### TASK TO COMPLETE
Count how many lines of the data include the string "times", then say that number and stop.

***** DATASET EXCERPT *****

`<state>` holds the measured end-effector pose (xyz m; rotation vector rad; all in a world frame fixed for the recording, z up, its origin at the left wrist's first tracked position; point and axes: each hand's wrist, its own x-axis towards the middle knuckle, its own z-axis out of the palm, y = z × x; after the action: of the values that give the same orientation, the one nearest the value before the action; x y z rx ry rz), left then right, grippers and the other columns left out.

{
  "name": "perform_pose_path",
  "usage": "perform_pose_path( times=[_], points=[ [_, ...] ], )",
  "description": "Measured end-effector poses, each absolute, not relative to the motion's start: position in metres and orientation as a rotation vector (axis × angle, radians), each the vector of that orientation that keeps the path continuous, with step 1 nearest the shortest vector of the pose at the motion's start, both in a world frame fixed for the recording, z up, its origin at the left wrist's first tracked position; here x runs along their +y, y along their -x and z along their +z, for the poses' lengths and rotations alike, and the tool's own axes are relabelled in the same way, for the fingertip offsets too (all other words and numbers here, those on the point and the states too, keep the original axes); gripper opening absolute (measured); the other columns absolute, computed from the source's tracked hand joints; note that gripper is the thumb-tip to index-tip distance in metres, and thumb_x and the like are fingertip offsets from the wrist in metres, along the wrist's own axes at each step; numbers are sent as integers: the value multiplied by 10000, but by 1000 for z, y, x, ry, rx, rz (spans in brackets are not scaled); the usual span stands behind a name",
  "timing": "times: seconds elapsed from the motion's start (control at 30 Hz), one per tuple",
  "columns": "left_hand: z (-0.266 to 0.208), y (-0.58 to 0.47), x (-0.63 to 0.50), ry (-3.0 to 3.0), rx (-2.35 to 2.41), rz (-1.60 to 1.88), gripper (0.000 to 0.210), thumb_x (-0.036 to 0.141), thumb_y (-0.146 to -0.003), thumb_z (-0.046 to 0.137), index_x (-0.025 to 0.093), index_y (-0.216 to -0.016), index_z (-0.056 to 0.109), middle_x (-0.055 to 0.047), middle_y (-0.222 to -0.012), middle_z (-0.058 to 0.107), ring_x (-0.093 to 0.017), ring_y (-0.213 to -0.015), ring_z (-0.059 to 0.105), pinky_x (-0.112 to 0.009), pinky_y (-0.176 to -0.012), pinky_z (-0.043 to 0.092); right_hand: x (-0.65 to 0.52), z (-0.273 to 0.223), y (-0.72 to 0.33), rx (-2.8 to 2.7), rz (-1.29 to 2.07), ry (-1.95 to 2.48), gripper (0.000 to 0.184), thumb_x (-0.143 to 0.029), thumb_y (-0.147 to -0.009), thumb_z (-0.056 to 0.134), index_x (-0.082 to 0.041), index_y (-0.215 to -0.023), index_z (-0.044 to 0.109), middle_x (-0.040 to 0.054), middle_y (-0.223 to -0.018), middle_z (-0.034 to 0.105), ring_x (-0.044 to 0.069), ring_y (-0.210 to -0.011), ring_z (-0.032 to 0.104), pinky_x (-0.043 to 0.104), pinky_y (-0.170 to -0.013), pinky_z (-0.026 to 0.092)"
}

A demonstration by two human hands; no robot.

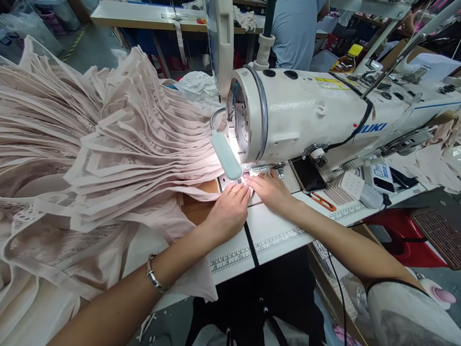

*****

### PROBLEM SOLUTION
2